● **Your instructions**: Your response should contain each line of the data that includes "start".

====== Supplied material

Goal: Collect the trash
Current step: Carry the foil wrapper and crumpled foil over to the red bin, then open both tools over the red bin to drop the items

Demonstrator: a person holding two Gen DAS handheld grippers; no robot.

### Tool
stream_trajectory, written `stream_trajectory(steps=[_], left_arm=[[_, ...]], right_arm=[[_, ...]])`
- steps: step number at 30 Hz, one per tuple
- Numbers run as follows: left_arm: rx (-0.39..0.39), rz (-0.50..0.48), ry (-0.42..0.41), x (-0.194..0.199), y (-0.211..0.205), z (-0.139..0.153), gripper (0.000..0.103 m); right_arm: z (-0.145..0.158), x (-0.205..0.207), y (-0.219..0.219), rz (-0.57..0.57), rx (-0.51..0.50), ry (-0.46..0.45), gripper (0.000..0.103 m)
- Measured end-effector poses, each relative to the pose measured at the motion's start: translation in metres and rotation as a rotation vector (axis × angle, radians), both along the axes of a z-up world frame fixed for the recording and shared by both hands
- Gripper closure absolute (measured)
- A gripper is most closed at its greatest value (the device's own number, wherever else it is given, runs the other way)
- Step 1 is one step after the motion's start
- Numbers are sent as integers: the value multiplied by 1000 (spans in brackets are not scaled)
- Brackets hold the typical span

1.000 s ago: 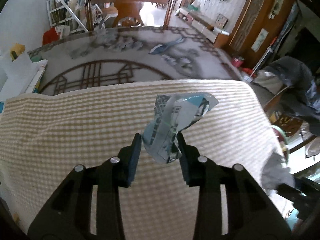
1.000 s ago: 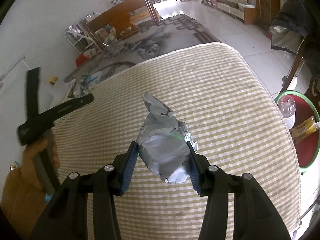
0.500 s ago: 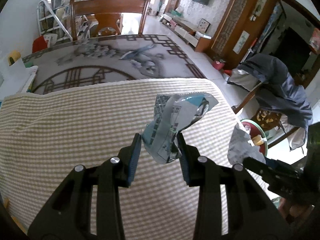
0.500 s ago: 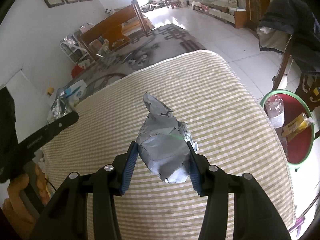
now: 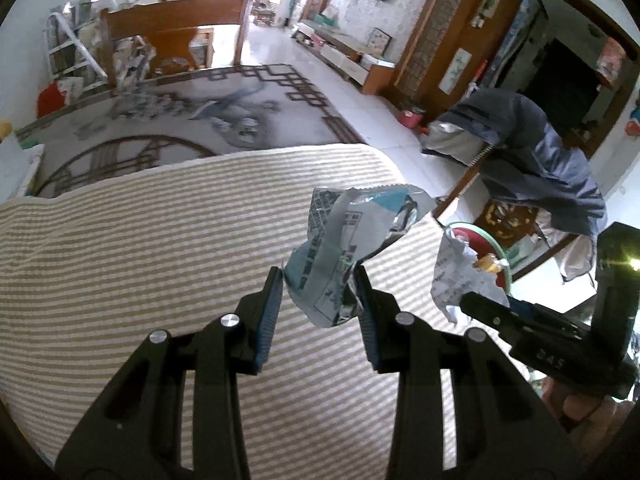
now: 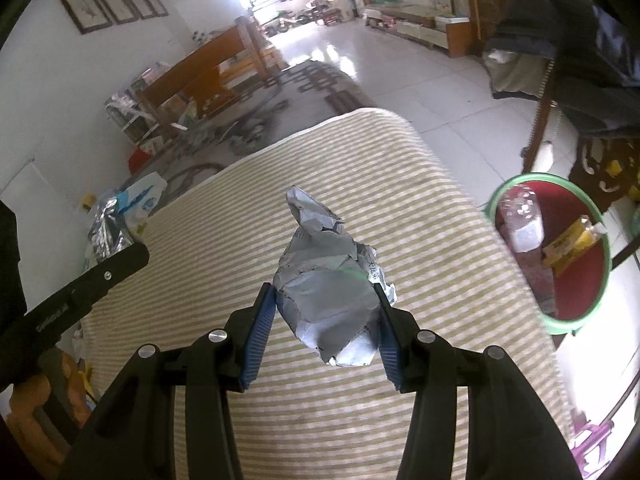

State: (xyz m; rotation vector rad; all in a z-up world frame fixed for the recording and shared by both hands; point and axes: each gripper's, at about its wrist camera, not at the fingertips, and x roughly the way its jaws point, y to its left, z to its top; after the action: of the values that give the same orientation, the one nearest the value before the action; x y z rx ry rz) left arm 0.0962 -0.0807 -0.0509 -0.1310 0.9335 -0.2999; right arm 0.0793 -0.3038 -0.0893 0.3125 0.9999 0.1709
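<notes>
The left gripper (image 5: 320, 280) pinches a crumpled blue-and-white wrapper (image 5: 352, 244) between its blue pads, the wrapper's torn top flaring up and to the right above the jaws, clear of the striped cloth (image 5: 140, 248) that covers the table below. The right gripper (image 6: 326, 300) pinches a crumpled grey wad (image 6: 328, 292) of packaging, its pads pressed against both sides and a twisted peak sticking up past the fingertips; this wad also hangs above the cloth and does not touch it. In the left wrist view the right gripper shows at the right, past the cloth's corner, with its grey wad in front of the bin (image 5: 490, 256). In the right wrist view the left gripper's black body reaches in from the left, over the cloth's left edge, with part of a hand under it. The bin, green-rimmed and red inside (image 6: 576, 280), stands on the floor just beyond the cloth's right edge. Inside it lie a clear plastic bottle (image 6: 522, 220) and a yellow packet (image 6: 572, 244), side by side. Beyond the cloth's far edge lies a patterned grey rug (image 5: 180, 120), with a wooden bench (image 5: 176, 32) behind it. To the right of the cloth, behind the bin, a dark jacket (image 5: 532, 160) drapes over a chair.
</notes>
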Motion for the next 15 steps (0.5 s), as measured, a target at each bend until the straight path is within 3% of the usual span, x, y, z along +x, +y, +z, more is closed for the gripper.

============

● **Solution for this problem**:
- Measured end-effector poses, each relative to the pose measured at the motion's start: translation in metres and rotation as a rotation vector (axis × angle, radians), both along the axes of a z-up world frame fixed for the recording and shared by both hands
- Step 1 is one step after the motion's start

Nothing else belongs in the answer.